In Massachusetts community college students can access state and federal aid that sometimes covers much of tuition, but bureaucratic hurdles often make it difficult to access that aid.
One major challenge is meeting the basic needs of students. Even before the pandemic, many community college students struggled with food and housing insecurity as well as transit and child-care challenges.
Before the pandemic, Soelma Silva, 32, had a carefully orchestrated system of work, child care, and classes at Bunker Hill Community College. Then the lockdowns and school closures threw everything off and suddenly she was at home, trying to supervise her children’s online schooling while also completing her own coursework.
Soon she switched her hours working as a home health aide to weekends, relying on her mom for backup child care. Mentally it was almost too much, but in August the struggle finally became worth it: She graduated with a certificate in surgery technology and now works in the operating room at Newton-Wellesley Hospital, assisting surgeons on a host of complex procedures.
“I don’t know how I managed to juggle everything but I somehow did it,” she said.
For students like Silva who managed to stay in school over the past two years, the stress has taken a toll on their mental health.
Kyra McLean, 20, said she had to repeat a psychology course several times at Northern Essex Community College because she suffered from so much stress and anxiety during the pandemic.
This year she completed the course and for her final project made a video about how her own struggles and how other students can access mental health resources on campus.
“It’s more than feeling sad one day; it affected and hit people deeper than we realize at this moment,” she said.

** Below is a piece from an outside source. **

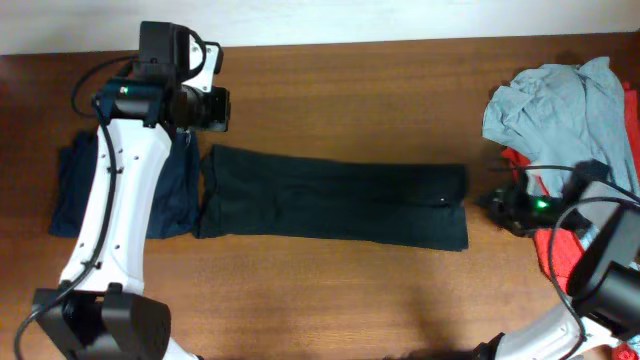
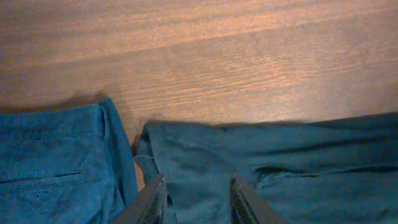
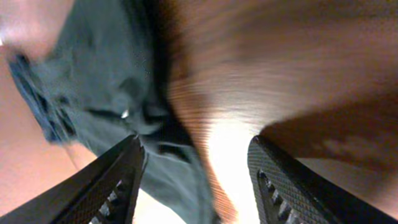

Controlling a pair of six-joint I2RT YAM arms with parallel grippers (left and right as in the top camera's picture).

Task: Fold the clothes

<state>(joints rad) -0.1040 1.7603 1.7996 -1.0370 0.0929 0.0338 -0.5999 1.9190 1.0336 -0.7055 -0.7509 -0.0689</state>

The community college offered a perfect alternative to a four-year university because it was cheaper, close to home, and allowed her to earn credits and build her confidence. This spring she plans to transfer to Southern New Hampshire University.
“I loved going [to Northern Essex,]” she said. “It saved me, in a way.”
Despite the enrollment losses overall, most campuses have seen gains in the number of new first-time students who entered this fall, compared to the incoming class in the fall of 2020 during the height of the pandemic.
Leaders said they believe this is because the pandemic has erased some of the stigma of community college. High school graduates increasingly view it as an attractive, practical option, they said.
“Culturally in Boston there is certainly a bias that has said in the past ‘the best alternative is a private four-year school,’ ” said Roberson, the Roxbury president. “I see that changing a lot as a result of the pandemic.”
Some of the growth is a result of targeted efforts the colleges made last year as they worried that, amid the chaos, some students would simply not attend college at all. Indeed in fall 2020, community colleges saw enrollment of first-year Black and Latino students decline by one-third, a stunning drop that mirrored national trends.
Northern Essex Community College saw hundreds of new students enroll this year after they sent staff to work with high schools in Lawrence, Methuen, and Haverhill, aiding students as they filled out complex financial aid forms.
Northern Essex president Lane Glenn said it felt crucial to reach those students because he is concerned about the impact that losing them could have on the workforce.
“Many of these students, if they don’t start college now, will not start,” he said.